Class News
Swimming against Bay State's tideland law
by Robert
H. Kuehn Jr. '64
from the Op-Ed page of the Boston Globe
March 3, 2001
[Webmaster's note: Bob died on June 16, 2006. See obituary and remembrances.]
LAST MONTH my company secured a state permit under the Chapter 91 regulations. The event would not seem noteworthy except that we applied for it in 1986 when Michael Dukakis was governor. The regulatory process has taken 15 years to play out.
Perhaps you are thinking, this guy must have been up to no good and probably deserved to be delayed for a decade and a half. Alter all, Chapter 91 is designed to protect the public interest in Commonwealth tidelands. Hooray for the regulators and the harbor advocates you might say - they showed this developer that the tidelands are a sacred public trust that must be protected against inappropriate development.
What abuse of this trust were we promoting? I plead guilty to unspeakable acts of historic preservation and economic revitalization. Our site is located in a remote corner of the Charlestown Navy Yard - Building No 114, the former joinery shop for the Navy, has sat vacant and fire-damaged since the Yard closed In 1972. I was naive to think that historic preservation was in the public interest or that creating a biomedical research laboratory employing hundreds of people was a public benefit (not to mention that the lab was dedicated to Alzheimer's research). I now realize that the only measure of success under Chapter 91 is public access to the waterfront.
The unique circumstance of Building No. 114 is that this historic structure is directly on the water's edge within the 100-foot tidelands setback. As prescribed by Chapter 91 regulations, this means all of the ground floor and the entire site must be dedicated to "facilities of public accommodation." Unfortunately there was no public to accommodate since this end of the Navy Yard was dilapidated and derelict. This debate dragged on while the building remained vacant and unused.
Chapter 91 allows for variances from the strict application of these regulatory standards, but such exceptions have never been granted. Common sense suggested that Building No. 114 was a good candidate for a variance - an isolated site and a historic building with its own protection, but the Department of Environmental Protection demurred, fearing adverse precedent and reaction from the advocates. This deadlock was broken by the filing of a Municipal Harbor Plan for the site - in effect, a special permit that supersedes the state's "one size fits all" standards.
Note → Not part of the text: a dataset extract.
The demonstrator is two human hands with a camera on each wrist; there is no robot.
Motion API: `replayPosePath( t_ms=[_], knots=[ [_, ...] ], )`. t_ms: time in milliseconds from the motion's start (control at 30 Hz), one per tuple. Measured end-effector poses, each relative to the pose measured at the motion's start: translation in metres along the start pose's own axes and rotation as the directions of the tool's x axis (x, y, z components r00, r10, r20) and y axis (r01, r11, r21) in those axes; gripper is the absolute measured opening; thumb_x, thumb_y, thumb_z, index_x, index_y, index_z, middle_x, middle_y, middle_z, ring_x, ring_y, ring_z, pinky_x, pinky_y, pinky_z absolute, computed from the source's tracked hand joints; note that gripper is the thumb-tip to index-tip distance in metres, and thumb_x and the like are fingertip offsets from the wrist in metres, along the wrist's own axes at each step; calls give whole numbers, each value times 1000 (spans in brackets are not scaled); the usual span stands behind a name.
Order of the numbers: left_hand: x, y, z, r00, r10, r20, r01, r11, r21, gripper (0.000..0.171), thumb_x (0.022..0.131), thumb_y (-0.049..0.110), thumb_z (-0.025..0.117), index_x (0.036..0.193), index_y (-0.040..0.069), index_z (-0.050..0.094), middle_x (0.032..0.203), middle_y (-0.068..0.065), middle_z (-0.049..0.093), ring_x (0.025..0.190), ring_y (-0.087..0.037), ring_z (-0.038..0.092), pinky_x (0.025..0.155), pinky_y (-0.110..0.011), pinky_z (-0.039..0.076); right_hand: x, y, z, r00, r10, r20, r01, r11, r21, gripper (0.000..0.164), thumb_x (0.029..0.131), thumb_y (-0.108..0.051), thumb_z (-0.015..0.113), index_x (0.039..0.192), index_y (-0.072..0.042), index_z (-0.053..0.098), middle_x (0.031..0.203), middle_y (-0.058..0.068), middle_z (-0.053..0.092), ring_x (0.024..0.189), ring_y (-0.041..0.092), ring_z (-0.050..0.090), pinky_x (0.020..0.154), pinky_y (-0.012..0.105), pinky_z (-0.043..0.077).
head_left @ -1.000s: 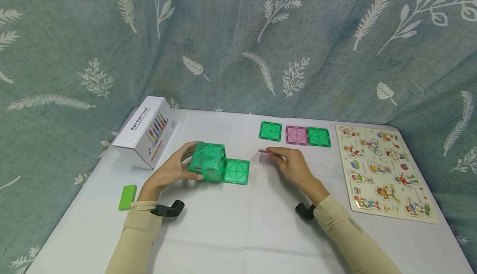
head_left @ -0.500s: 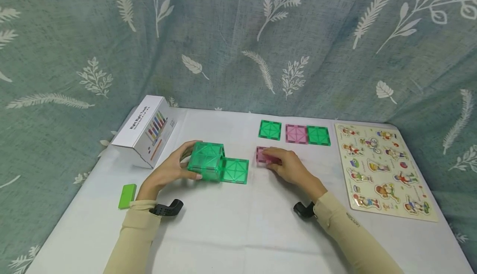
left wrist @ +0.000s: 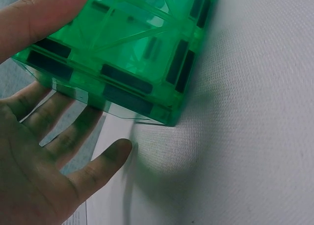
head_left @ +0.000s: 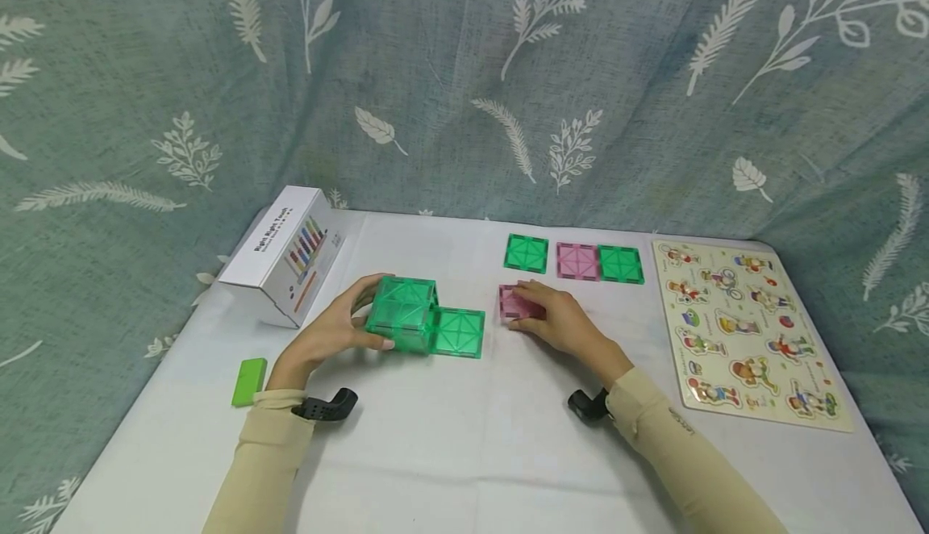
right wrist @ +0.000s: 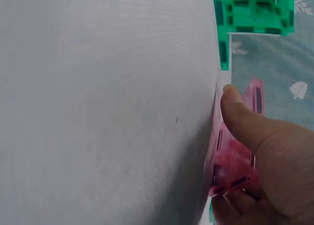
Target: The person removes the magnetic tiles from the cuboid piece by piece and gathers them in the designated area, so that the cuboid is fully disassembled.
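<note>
My left hand [head_left: 330, 331] grips a green magnetic tile cube [head_left: 403, 304] left of the table's middle. In the left wrist view the thumb [left wrist: 41, 19] lies over one see-through face of the cube, with fingers against another side. A flat green magnetic tile [head_left: 460, 333] extends from the cube's right side. To the right of that tile, my right hand [head_left: 569, 320] holds a pink magnetic tile [head_left: 509, 305] between thumb and fingers. The right wrist view shows this pink tile [right wrist: 230, 161] tilted up close over the white cloth, partly hidden by the hand.
At the back lie a green tile [head_left: 526, 253], a pink tile [head_left: 577, 261] and another green tile [head_left: 620, 264]. A picture puzzle board [head_left: 751, 336] takes up the right side. On the left are a white box [head_left: 279, 252] and a small green block [head_left: 249, 381].
The pink tile in my right hand has turned from edge-on to showing its face and sits slightly lower. My left hand and the cube have stayed in place.
</note>
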State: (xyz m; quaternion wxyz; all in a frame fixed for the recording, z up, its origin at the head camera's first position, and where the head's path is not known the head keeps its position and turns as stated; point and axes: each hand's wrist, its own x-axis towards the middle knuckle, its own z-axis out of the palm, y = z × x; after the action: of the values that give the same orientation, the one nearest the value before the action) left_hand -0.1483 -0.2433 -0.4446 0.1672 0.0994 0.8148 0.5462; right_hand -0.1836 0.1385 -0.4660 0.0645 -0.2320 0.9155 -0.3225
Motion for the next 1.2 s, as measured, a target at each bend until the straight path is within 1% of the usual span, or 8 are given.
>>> replayPosePath(
  t_ms=[167, 267, 467, 567, 767, 867, 1033, 1200],
  knots=[
    [0, 0, -1, 1000, -2, 2, 2, 1000, 5, 109, 72, 12, 89, 159, 22, 24, 168, -13, 20, 156, -43, 13, 121, -65, 27, 1, -1, 0, 999, 27, 37, -26, 999, -30, 78, 85, -40, 79, 150, -9, 48, 160, 13, 40, 151, 34, 35, 123, 55, 33],
    [0, 0, -1, 1000, 2, 5, -2, 1000, 3, 108, 72, 11, 89, 159, 22, 25, 168, -13, 20, 156, -42, 13, 121, -65, 27, 1, -2, 1, 998, 35, 59, -33, 999, -38, 81, 85, -42, 79, 151, -8, 46, 162, 12, 38, 152, 34, 32, 123, 55, 31],
    [-1, 1, -2, 1000, 6, 5, -6, 1000, 2, 107, 72, 10, 89, 158, 24, 26, 167, -13, 21, 156, -43, 13, 121, -66, 27, 4, -3, 1, 999, 36, 35, -34, 997, -62, 80, 87, -42, 77, 151, -6, 46, 161, 14, 39, 151, 36, 34, 123, 54, 32],
    [0, 1, -2, 1000, 2, 5, -2, 1000, -2, 107, 72, 10, 89, 158, 25, 27, 167, -13, 20, 156, -43, 14, 120, -66, 28, 6, -3, 2, 998, 51, 31, -49, 996, -68, 79, 88, -42, 76, 151, -6, 45, 161, 14, 39, 152, 36, 33, 123, 54, 32],
    [0, -1, -1, 1000, 9, 8, -9, 1000, -7, 107, 72, 10, 90, 158, 24, 27, 167, -11, 22, 156, -42, 14, 121, -65, 28, 7, -2, 3, 996, 85, 26, -83, 995, -57, 78, 88, -42, 77, 151, -8, 46, 162, 13, 37, 154, 34, 28, 125, 54, 29],
    [0, -1, -1, 1000, 15, 10, -15, 1000, -8, 107, 72, 11, 90, 158, 24, 27, 167, -11, 23, 156, -41, 14, 121, -65, 27, 7, -3, 3, 996, 93, 16, -92, 995, -46, 78, 87, -41, 77, 150, -8, 46, 162, 13, 37, 154, 34, 27, 124, 55, 29],
    [0, -2, -1, 1000, -3, 5, 3, 1000, -11, 108, 71, 11, 90, 158, 25, 27, 167, -12, 21, 156, -42, 13, 121, -65, 27, 8, -4, 3, 996, 85, 14, -84, 996, -38, 77, 88, -40, 77, 150, -6, 47, 162, 14, 38, 154, 34, 28, 124, 54, 29],
    [1, 0, -1, 1000, -3, 10, 4, 1000, -14, 109, 72, 10, 89, 158, 23, 25, 168, -13, 19, 156, -43, 11, 122, -65, 25, 8, -6, 3, 997, 78, 23, -77, 996, -42, 76, 88, -40, 76, 150, -6, 47, 162, 14, 37, 154, 34, 27, 125, 54, 28]
  ],
)
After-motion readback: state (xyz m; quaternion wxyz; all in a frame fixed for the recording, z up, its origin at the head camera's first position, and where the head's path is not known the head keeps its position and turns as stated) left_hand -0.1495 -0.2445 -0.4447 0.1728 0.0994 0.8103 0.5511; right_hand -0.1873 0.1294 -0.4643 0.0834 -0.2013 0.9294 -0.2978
This process alone, however, took nearly two years for the preparation of the harbor plan together with attendant public hearings, followed by the drafting of a "written determination" in advance of the final license issuance.
After this process, we were optimistic that a license would be issued last summer. But notwithstanding the support of the Boston Redevelopment Authority, the Boston Landmarks Commission, the Massachusetts Historical Commission, and the Department of Environmental Protection, an ad hoc group of 20 or so local citizens appealed. Risking only their $100 filing fee, the appellants triggered a process that would take almost a year to adjudicate. Although we were almost certain to prevail, we settled by offering another $100,000 in waterfront improvements. So the license was finally issued. It speaks volumes when the obtaining of an obscure state permit takes longer than the construction of a $40 million state-of-the-art biomedical facility. It also speaks volumes that the inflexible application of the Chapter 9l regulations ignores other public benefits like historic preservation and economic reuse as well as medical research. And there is something wrong with a law that allows a few dissenters to appeal the decisions of state and local officials to exact additional concessions after years of public hearings and other deliberate reviews.
The state Legislature needs to take a hard look at Chapter 91. The broad intent of the law is laudable - public access to tidelands. But the law's monomaniacal focus on waterfront access to the exclusion of all other public benefits must be tempered.
Although improving under the current administration, the regulatory process is cumbersome, time consuming, and inflexible. Reasonable "safe harbors" for compliance need to be defined so that plans can be advanced without being held hostage to the whims of regulators.
Once approved, such plans should be protected from frivolous appeals which add to the delays and uncertainties. Without such reforms, the promise of revitalized waterfronts is not likely to be realized within our lifetimes.
Robert H. Kuehn Jr. is an adviser to the National Trust for Historic Preservation and vice chair of the Community Preservation Coalition.